→ Exercise prompt
In the entries that follow, find the line containing "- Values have"; from there, copy every line exactly through the line containing "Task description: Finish".

→ Data for processing
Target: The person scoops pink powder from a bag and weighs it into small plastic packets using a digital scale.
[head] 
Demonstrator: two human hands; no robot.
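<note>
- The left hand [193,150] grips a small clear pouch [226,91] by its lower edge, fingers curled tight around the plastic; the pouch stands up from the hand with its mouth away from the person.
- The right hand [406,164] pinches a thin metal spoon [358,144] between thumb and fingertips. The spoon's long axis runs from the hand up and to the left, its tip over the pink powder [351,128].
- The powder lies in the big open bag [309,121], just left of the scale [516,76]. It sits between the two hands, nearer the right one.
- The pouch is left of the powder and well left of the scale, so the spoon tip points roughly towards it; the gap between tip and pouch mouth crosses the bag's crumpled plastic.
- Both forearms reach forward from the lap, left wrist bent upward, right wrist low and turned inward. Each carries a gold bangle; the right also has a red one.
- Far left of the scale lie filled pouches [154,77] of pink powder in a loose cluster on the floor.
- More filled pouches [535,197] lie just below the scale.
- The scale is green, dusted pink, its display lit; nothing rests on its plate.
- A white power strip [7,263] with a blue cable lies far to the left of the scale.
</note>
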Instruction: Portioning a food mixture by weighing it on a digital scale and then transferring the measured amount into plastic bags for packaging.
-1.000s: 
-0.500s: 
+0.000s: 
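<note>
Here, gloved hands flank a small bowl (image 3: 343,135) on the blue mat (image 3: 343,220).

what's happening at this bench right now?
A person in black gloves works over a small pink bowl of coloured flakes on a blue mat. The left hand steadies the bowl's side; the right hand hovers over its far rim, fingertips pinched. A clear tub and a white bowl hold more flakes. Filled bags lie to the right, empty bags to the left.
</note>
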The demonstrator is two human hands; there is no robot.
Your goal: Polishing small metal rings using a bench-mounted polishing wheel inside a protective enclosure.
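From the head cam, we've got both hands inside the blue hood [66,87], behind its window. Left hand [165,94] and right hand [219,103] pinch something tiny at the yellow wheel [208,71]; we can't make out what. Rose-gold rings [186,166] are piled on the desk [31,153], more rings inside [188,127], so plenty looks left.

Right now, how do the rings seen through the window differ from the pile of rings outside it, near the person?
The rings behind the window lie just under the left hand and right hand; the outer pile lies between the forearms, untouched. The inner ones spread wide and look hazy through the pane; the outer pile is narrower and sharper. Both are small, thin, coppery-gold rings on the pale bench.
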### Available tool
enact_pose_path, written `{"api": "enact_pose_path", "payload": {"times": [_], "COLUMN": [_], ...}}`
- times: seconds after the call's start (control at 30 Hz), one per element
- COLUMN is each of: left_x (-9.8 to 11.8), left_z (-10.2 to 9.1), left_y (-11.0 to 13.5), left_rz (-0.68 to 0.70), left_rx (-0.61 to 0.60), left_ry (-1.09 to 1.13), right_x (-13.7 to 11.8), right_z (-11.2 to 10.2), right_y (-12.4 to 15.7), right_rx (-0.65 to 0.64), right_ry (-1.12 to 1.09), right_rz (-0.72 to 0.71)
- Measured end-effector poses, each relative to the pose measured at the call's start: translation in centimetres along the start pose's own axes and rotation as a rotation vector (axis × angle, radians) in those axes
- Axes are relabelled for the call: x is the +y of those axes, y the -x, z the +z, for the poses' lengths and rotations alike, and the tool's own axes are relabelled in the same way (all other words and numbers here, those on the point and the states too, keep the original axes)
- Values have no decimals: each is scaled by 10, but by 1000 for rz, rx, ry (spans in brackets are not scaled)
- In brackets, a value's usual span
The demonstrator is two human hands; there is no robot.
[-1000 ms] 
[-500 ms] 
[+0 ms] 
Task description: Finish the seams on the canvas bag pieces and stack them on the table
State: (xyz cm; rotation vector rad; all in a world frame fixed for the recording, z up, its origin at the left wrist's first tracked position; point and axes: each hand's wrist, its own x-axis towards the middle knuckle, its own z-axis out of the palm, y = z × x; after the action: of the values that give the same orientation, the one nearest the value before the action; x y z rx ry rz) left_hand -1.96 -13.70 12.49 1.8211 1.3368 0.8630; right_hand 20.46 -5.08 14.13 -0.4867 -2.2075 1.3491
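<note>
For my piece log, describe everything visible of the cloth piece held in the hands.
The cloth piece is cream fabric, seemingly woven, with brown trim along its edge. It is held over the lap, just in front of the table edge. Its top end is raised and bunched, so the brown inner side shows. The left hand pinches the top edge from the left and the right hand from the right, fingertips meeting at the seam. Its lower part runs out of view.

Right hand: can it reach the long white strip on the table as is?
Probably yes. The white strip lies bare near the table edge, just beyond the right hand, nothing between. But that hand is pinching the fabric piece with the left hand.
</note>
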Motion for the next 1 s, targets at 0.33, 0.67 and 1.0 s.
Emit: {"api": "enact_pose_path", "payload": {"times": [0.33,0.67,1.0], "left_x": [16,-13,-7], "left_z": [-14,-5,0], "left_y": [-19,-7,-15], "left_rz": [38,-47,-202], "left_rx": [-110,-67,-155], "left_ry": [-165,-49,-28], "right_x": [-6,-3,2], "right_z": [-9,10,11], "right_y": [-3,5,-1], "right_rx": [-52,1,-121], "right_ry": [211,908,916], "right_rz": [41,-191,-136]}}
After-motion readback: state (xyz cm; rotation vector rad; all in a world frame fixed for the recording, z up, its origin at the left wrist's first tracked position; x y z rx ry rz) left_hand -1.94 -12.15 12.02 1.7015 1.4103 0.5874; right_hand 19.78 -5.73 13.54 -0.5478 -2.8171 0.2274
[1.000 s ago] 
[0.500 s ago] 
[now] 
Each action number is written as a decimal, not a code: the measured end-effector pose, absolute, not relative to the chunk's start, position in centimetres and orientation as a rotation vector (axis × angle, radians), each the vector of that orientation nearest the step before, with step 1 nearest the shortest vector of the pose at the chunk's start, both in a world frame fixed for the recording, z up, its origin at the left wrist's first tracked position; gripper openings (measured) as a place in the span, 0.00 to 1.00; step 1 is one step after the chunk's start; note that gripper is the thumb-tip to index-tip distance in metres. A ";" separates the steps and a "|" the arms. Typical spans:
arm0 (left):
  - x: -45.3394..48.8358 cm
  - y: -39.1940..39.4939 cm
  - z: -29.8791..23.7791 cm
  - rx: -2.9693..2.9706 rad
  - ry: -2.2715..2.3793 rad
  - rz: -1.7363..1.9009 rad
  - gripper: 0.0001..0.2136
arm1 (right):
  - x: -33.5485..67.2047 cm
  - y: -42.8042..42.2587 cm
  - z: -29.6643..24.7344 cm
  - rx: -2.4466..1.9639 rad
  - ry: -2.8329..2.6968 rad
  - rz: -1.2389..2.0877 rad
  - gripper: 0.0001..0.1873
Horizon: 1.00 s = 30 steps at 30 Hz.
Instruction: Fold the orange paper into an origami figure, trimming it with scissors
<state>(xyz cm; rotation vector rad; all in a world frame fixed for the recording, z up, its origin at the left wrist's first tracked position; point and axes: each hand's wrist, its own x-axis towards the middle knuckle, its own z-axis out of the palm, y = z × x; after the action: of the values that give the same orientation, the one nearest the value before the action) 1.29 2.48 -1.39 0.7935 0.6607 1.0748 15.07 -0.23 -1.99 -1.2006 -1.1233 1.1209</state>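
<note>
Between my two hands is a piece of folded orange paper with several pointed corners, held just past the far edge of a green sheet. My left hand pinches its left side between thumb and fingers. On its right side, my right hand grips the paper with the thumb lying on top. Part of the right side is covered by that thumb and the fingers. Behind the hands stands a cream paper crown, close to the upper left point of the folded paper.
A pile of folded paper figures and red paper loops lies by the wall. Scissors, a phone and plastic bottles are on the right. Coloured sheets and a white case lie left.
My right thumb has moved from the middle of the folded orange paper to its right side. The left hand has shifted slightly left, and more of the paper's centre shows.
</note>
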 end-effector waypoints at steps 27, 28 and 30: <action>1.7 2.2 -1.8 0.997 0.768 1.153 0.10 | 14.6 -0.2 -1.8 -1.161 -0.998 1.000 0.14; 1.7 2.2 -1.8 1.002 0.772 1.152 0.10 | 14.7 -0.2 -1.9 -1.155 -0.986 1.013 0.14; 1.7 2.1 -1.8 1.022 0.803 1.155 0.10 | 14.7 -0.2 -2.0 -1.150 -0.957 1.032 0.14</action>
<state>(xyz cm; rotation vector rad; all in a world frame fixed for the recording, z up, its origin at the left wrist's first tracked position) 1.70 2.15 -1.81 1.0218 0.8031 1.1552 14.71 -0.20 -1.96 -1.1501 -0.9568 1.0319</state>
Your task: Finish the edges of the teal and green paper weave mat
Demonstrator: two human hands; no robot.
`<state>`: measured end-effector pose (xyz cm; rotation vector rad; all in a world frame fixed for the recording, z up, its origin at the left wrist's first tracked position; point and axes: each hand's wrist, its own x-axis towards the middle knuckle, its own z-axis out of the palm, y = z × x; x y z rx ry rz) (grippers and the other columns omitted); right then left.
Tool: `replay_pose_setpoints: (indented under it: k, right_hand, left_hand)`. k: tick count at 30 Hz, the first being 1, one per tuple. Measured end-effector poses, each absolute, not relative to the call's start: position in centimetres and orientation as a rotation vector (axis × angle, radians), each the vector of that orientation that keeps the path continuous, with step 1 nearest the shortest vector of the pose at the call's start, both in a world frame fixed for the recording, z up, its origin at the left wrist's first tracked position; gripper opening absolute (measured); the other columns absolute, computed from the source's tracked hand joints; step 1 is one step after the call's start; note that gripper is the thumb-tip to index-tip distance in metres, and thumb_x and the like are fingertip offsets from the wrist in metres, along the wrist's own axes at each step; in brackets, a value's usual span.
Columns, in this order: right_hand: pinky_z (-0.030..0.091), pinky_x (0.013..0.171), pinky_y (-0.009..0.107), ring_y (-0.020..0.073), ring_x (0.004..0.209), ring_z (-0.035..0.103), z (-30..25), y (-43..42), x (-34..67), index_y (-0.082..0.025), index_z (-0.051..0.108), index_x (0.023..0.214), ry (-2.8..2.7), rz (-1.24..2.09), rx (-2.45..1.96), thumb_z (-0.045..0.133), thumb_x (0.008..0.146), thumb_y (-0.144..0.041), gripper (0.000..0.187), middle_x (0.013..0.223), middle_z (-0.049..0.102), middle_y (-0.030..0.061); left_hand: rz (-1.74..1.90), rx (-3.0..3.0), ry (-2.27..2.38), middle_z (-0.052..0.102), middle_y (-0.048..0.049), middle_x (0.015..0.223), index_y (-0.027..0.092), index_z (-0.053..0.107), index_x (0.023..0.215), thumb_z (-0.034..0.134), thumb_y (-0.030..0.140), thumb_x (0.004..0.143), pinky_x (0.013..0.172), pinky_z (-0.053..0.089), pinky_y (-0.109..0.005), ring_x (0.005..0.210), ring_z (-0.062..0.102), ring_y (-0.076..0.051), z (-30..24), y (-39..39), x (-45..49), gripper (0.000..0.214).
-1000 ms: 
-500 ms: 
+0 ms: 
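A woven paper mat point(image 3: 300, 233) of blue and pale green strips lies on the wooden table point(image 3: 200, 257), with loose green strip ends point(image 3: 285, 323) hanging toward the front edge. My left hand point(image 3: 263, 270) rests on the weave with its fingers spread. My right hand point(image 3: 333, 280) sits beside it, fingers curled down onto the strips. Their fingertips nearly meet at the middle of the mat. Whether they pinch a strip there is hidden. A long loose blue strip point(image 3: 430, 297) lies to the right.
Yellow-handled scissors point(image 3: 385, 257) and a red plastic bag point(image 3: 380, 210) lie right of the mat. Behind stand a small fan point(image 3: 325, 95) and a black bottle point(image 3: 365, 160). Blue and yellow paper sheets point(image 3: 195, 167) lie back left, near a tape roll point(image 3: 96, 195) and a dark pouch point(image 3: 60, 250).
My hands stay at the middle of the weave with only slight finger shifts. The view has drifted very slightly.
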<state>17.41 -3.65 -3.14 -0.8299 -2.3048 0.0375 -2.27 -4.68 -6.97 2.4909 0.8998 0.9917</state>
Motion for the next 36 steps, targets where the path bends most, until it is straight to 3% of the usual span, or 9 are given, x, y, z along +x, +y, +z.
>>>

→ Result of this exercise
- Values have no decimals: each is scaled by 10, but by 1000 for rz, rx, ry (spans in brackets are not scaled)
- In brackets, a value's usual span
The demonstrator is two human hands; there is no robot.
[-1000 ms] 
[-500 ms] 
[+0 ms] 
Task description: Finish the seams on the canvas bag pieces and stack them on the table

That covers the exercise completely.